Pak Rahmat, seorang pria sepuh yang terbaring sakit, sering terjaga di tengah malam karena suara toa yang tidak pernah mereda. Anaknya, Lina, yang harus merawatnya, tak kuasa menahan tangis melihat ayahnya menggeliat kesakitan karena gangguan suara yang terus-menerus. “Saya juga Muslim,” katanya pada pengurus masjid, “Tapi, apakah syiar Islam harus seperti ini?”

Di seberang jalan, ada juga keluarga non-Muslim yang setiap malam sulit tidur karena suara lantang dari masjid. Mereka tak berani protes karena takut dianggap anti-Islam. Padahal, mereka hanya meminta sesuatu yang sederhana: ketenangan di rumah mereka sendiri.

Dalam Islam, syiar adalah menyebarkan nilai-nilai kebaikan, bukan menciptakan gangguan. Rasulullah tidak pernah mengajarkan kita untuk berdakwah dengan cara yang menyakiti orang lain. Bahkan, dalam hadisnya, beliau menegur sahabat yang membaca Al-Qur’an terlalu keras di masjid karena bisa mengganggu orang lain yang sedang salat atau istirahat.

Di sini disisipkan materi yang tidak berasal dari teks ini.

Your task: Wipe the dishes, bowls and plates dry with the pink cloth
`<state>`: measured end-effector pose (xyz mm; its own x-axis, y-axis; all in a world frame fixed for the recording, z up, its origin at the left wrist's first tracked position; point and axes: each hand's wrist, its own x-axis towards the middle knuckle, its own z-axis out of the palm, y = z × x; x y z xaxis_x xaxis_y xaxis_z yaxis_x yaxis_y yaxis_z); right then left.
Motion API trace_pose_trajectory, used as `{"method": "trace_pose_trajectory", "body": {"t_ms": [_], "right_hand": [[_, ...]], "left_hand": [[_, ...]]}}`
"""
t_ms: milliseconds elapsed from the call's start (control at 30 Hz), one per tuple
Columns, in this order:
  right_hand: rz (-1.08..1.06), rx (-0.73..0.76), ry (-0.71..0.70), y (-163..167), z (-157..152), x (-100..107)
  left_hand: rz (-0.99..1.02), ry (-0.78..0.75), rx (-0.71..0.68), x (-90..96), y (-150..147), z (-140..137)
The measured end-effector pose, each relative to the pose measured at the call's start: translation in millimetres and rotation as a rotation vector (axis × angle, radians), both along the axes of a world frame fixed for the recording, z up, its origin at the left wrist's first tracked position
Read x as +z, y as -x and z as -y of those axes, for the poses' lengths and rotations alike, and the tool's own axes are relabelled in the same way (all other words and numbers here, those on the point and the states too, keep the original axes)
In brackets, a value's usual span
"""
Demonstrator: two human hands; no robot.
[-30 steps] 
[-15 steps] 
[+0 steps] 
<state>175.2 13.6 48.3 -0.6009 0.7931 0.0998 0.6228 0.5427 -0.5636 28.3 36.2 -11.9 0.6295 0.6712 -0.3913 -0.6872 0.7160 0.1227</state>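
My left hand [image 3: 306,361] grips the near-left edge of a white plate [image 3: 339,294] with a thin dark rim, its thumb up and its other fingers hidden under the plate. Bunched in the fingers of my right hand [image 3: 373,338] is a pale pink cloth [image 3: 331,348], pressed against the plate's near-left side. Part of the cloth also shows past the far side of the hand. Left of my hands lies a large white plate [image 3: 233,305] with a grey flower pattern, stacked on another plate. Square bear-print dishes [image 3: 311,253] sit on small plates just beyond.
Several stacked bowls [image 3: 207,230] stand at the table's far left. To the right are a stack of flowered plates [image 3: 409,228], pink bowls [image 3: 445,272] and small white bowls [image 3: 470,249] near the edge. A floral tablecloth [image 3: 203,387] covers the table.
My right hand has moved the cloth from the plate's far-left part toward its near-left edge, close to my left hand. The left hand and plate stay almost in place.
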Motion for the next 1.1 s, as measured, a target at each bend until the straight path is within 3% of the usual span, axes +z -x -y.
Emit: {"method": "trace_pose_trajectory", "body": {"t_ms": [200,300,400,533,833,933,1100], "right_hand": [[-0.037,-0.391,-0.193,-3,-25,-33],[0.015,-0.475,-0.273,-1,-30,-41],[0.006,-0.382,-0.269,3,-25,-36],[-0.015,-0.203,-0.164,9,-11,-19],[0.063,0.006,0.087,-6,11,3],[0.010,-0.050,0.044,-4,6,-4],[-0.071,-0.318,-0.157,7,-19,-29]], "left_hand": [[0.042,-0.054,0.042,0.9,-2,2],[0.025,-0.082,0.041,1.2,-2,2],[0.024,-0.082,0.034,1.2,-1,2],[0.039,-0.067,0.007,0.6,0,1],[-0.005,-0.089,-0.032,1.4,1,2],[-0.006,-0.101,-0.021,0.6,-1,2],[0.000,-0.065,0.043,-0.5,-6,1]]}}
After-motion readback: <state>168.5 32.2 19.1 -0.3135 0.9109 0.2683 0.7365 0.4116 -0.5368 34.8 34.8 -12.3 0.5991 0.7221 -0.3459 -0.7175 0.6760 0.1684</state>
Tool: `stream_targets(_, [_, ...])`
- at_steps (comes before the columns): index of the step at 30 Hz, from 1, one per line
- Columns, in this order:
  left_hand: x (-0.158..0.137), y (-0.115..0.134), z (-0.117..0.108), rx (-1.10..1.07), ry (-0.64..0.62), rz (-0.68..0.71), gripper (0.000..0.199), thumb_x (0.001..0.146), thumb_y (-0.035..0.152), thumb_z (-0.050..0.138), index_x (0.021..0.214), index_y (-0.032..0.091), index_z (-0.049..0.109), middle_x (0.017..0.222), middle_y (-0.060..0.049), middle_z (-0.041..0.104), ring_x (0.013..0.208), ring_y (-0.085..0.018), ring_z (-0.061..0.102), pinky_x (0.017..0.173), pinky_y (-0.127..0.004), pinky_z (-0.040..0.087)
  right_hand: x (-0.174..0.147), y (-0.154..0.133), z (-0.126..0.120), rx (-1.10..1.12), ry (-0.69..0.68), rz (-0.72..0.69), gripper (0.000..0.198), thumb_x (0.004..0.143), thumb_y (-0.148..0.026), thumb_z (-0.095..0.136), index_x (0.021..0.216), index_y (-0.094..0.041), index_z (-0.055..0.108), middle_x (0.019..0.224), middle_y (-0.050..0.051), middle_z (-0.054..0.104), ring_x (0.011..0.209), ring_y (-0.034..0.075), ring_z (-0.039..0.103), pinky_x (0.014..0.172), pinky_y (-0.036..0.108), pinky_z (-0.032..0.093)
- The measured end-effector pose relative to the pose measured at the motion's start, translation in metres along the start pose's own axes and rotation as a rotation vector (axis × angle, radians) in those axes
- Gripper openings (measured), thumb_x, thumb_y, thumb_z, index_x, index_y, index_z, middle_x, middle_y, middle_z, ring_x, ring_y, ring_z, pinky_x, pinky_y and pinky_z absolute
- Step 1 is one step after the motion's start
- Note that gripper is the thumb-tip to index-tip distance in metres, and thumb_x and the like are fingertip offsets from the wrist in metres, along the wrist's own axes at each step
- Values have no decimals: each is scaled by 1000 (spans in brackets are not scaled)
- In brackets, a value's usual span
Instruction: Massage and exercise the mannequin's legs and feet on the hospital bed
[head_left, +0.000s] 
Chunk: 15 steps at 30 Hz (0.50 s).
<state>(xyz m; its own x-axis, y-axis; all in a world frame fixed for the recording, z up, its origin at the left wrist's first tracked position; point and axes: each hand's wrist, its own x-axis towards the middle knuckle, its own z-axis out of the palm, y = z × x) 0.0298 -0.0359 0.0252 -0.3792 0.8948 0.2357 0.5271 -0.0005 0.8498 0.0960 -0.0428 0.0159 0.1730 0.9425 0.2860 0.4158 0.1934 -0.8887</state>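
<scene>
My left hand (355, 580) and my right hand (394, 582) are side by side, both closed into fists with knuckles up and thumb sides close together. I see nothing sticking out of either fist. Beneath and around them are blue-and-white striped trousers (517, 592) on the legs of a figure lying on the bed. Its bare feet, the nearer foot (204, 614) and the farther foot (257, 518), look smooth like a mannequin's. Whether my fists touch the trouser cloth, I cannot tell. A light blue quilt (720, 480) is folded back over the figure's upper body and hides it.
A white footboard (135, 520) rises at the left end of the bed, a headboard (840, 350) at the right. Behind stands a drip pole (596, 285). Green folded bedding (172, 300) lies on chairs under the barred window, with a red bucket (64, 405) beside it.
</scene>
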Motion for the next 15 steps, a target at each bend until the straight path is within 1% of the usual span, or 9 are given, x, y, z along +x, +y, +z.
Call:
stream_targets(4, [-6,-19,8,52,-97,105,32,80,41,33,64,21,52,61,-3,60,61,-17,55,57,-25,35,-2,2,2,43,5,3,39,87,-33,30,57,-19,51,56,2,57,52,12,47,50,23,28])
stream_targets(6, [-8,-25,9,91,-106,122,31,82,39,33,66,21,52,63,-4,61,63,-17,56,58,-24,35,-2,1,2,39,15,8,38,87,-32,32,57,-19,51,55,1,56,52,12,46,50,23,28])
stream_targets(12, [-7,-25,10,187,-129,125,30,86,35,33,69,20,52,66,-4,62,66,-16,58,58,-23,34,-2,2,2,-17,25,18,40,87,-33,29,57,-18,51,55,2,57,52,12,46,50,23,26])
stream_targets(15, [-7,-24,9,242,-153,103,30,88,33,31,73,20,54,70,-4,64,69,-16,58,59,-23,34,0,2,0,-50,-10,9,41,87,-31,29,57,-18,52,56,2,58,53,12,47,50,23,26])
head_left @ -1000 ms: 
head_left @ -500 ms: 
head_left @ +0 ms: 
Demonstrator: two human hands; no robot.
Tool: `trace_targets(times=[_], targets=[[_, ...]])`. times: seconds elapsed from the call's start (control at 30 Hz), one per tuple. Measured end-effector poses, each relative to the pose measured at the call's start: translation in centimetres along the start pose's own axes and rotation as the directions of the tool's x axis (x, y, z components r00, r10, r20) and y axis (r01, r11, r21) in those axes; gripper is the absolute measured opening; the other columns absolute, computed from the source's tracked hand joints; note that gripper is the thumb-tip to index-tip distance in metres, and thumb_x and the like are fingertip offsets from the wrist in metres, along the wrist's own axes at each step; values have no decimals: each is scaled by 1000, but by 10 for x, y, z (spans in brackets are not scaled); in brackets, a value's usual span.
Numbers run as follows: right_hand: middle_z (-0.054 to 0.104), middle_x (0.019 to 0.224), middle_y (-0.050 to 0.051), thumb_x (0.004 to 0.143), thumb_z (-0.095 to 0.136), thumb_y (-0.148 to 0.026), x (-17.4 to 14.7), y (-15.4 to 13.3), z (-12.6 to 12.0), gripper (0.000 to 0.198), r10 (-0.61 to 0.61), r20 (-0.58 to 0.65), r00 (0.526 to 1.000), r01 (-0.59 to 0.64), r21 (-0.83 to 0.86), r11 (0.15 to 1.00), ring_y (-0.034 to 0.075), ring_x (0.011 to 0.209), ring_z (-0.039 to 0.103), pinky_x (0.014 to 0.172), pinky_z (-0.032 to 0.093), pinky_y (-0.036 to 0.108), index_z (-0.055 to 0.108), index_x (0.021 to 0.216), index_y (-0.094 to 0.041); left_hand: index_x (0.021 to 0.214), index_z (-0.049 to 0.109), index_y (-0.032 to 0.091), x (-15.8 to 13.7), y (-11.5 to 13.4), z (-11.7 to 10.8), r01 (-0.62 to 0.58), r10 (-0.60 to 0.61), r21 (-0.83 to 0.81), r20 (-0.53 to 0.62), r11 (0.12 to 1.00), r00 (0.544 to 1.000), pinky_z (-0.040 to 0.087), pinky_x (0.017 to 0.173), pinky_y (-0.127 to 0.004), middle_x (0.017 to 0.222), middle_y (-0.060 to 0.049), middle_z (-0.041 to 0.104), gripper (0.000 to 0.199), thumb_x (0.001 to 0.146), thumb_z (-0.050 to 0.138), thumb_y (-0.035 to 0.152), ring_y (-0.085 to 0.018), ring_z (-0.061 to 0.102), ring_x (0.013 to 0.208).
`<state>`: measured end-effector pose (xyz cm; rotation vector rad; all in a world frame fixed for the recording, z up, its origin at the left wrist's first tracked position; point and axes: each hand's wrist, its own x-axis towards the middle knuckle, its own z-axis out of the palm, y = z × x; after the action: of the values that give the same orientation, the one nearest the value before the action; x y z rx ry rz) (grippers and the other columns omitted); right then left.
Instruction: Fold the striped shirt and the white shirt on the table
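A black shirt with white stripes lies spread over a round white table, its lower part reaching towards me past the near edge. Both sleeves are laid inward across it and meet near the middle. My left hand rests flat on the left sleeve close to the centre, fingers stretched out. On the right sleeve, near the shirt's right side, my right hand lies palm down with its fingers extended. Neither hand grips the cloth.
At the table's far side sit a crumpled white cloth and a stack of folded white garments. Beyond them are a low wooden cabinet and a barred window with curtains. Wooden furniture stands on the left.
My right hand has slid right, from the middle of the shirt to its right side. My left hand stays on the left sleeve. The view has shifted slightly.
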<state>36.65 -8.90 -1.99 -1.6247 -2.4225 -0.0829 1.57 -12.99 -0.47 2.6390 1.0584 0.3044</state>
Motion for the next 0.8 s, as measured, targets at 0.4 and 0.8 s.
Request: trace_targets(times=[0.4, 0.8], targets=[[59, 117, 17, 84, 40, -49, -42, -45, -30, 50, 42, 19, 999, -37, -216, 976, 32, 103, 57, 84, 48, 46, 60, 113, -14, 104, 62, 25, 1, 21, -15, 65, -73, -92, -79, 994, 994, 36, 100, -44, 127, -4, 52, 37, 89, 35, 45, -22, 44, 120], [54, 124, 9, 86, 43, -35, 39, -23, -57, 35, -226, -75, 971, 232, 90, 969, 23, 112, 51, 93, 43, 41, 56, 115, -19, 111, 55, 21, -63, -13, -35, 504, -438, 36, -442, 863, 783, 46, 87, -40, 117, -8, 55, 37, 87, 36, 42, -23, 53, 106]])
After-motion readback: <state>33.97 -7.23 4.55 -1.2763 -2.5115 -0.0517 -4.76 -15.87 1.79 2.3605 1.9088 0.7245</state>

Syiar Islam itu lembut dan penuh hikmah. Ia tidak memaksakan, tidak menyakiti, dan tidak merampas hak orang lain atas ketenangan. Jika tujuan dari pengeras suara itu adalah menyampaikan panggilan ibadah, cukup azan saja, sebagaimana yang dianjurkan dalam Islam. Tetapi ketika suara itu berubah menjadi sesuatu yang memaksakan, bahkan menzalimi, maka itu bukan lagi syiar—melainkan kesesatan dalam memahami dakwah.

Tadarus Al-Qur’an adalah ibadah yang sangat mulia, tetapi apakah harus disiarkan dengan pengeras suara hingga tengah malam? Tidak ada dalil yang menyebutkan bahwa membaca Al-Qur’an harus didengar oleh seluruh desa. Sebaliknya, Allah berfirman dalam Al-Qur’an:

“Dan janganlah kamu mengeraskan suaramu dalam salatmu, dan janganlah pula merendahkannya terlalu rendah, tetapi carilah jalan tengah di antara keduanya.” (QS. Al-Isra’: 110)

Ayat ini menegaskan pentingnya keseimbangan dalam beribadah, termasuk dalam melafalkan ayat suci. Jika bacaan Al-Qur’an yang keras saja tidak dianjurkan dalam salat, bagaimana dengan tadarus yang dipancarkan ke seluruh lingkungan?

Toa yang Mengasingkan Umat

Sebagian orang beranggapan bahwa semakin nyaring suara masjid, semakin kuat pula keislamannya. Padahal, justru sebaliknya. Ketika syiar berubah menjadi gangguan, Islam justru dicitrakan buruk. Tidak sedikit orang yang akhirnya menjauhi masjid, bukan karena tidak ingin beribadah, tetapi karena merasa masjid menjadi sumber ketidaknyamanan.

Lebih buruk lagi, praktik ini menciptakan jurang pemisah antara umat Islam dan komunitas lainnya. Bukannya mencerminkan Islam sebagai agama yang damai dan penuh toleransi, penggunaan toa yang berlebihan justru memperkuat stigma negatif tentang Islam yang intoleran dan tidak peduli dengan hak orang lain.

Sudah saatnya kita memikirkan ulang cara berdakwah dan bersyiar. Islam yang benar adalah Islam yang membawa kedamaian, bukan gangguan. Masjid seharusnya menjadi tempat ibadah yang menenangkan, bukan sumber kebisingan yang meresahkan.

Mengurangi volume toa, membatasi penggunaannya hanya untuk azan dan pengumuman penting, serta lebih mengutamakan dakwah yang bijak dan santun adalah langkah nyata untuk memperbaiki keadaan. Sebab, syiar Islam yang hakiki bukan tentang siapa yang paling keras suaranya, tetapi siapa yang paling lembut dalam menyampaikan kebaikan.

Jika kita benar-benar ingin menegakkan Islam, maka kita harus mulai dengan adab, bukan dengan kebisingan.